OMG why did I just mention the Stanley Cup? I just felt an overwhelming nauseating feeling as the image of Zdeno Chara and the Boston Bruins hoisting the Stanley Cup just swept through my mind.

Come on Willey, think happy thoughts; think 24 Cups, think Jean Beliveau and Chris Nilan, think PK Subban and Jarred Tinordi. OK I’m better now, where was I?

Oh yes; Free Agent Frenzy. You know that can only mean one thing; Willey’s Wish List, a look at the forwards, Defense and goaltending.

Goaltending

Realistically what is there to say? The doubts that many of us had going into last season have been answered and it is obvious more than ever that Carey Price is the man.

So if we know that he is going to “Carey” the majority of the work load then the only possible question that remains is who will be his back-up?

Um….how about anyone? Mathieu Garon, Jose Theodore, Martin Biron, Marty Turco, Johan Hedberg; I mean really, take your pick?
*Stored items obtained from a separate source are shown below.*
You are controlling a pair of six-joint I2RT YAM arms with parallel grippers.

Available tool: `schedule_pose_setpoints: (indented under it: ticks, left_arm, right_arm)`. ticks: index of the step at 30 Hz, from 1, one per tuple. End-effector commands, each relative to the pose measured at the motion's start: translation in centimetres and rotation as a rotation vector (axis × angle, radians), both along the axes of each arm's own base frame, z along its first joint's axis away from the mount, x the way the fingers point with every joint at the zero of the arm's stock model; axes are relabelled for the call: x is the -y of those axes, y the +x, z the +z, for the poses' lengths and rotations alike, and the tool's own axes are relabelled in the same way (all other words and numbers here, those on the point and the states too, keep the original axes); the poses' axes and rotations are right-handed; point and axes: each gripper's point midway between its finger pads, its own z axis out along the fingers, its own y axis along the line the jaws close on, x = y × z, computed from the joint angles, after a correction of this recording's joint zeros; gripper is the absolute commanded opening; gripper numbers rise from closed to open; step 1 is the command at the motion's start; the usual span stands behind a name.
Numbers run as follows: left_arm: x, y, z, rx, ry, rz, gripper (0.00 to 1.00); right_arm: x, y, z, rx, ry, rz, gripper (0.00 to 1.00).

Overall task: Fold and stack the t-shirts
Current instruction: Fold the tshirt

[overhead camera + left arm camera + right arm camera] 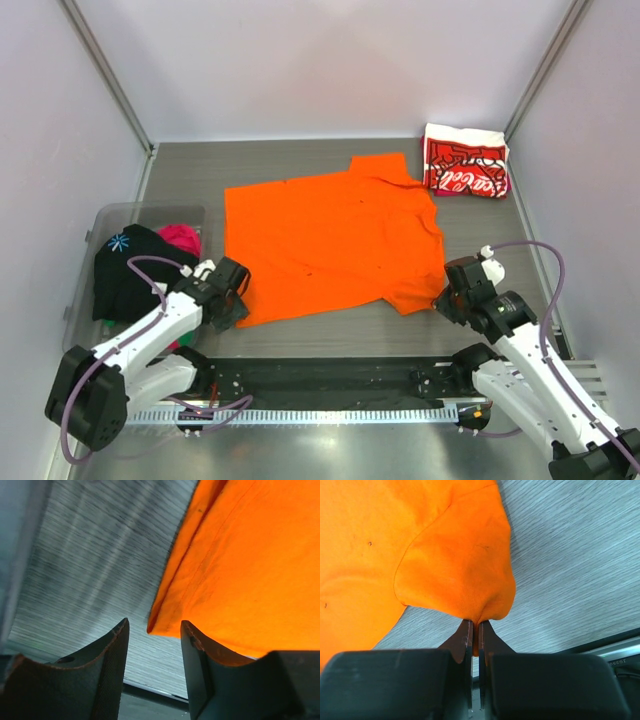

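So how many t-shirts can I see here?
4. A bright orange cloth tee is spread mid-table; a folded red-and-white one sits at the far right corner; a black one and a pink one are bundled in the clear plastic bin on the left. More may be buried there.

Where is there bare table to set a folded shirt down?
Bare: the back-left table between the rear wall, the bin and the orange t-shirt; also the right strip in front of the folded Coca-Cola t-shirt. Crowded: centre, back-right corner.
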Motion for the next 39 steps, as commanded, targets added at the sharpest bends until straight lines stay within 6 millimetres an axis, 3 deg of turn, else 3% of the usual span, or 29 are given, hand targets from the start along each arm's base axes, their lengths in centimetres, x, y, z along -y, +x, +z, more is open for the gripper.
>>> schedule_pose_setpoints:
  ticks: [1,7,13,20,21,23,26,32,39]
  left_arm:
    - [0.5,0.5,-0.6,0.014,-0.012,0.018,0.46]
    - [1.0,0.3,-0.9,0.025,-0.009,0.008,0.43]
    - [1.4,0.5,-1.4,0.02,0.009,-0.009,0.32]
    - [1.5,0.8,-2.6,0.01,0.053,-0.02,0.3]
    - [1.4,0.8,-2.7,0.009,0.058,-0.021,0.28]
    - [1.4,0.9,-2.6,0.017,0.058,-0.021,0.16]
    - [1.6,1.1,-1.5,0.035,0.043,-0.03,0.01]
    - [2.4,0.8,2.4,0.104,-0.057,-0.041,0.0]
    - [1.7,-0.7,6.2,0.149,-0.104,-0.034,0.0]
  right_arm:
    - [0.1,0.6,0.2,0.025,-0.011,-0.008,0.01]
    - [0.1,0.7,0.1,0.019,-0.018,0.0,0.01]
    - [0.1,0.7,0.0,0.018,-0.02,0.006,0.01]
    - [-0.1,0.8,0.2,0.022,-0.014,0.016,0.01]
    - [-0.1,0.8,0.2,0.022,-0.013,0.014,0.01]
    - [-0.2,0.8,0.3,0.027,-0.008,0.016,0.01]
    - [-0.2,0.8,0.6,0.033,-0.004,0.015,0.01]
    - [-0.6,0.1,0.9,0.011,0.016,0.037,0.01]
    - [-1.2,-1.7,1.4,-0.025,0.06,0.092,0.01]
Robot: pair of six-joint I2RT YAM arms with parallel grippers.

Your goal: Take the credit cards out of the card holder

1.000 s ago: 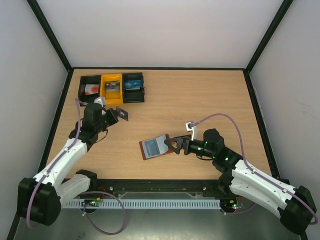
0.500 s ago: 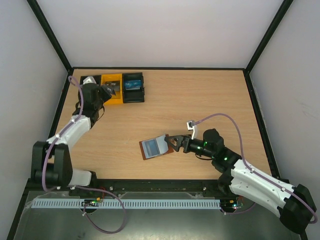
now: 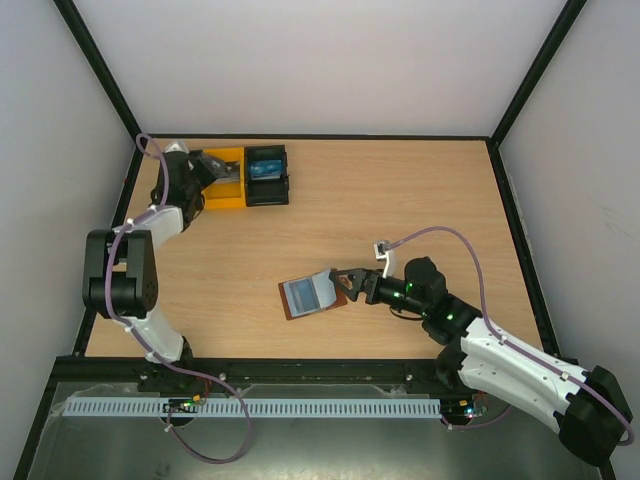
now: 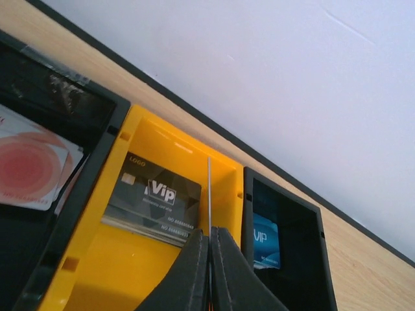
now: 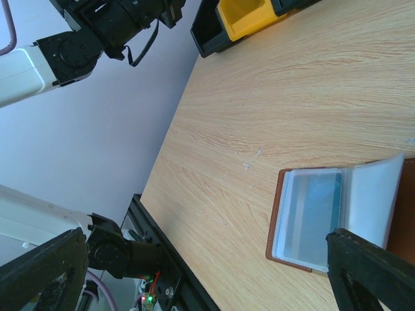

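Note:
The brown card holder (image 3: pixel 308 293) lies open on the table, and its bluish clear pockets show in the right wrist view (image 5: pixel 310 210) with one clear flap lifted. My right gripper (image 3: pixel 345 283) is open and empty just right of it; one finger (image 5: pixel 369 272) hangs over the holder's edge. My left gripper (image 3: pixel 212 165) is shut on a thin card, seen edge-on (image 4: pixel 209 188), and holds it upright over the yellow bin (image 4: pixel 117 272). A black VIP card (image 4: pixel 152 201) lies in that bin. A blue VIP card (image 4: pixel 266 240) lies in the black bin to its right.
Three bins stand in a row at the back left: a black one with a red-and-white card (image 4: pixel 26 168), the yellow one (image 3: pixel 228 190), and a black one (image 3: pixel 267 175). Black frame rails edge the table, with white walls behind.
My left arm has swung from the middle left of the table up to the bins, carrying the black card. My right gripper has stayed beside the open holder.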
Ok, Ok stop harassing me. If you want a name that badly then I will give you one, I say bring back Auld. I mean for a million dollars or less we have a guy who was above .500 with a more than respectable GAA and save percentage so what's wrong with that?

Besides, I need another year of: “he’s big he’s bald, he’s Alex Auld” to digest.

Defense

Today we received confirmation that Roman Hamrlik would not be returning, that James Wisniewski was dealt to the Columbus Blue Jackets for a seventh round pick and that Yannick Weber has been signed for two additional years; translation; our defense is pretty much set.

Je suis Andrei Markov, je suis Alexei Emelin, je suis PK Subban, je suis Hal Gill, je suis Josh Gorges, je suis Jaroslav Spacek and je suis Yannick Weber; ladies and gentleman your 2011-12 Montreal Canadiens defense core!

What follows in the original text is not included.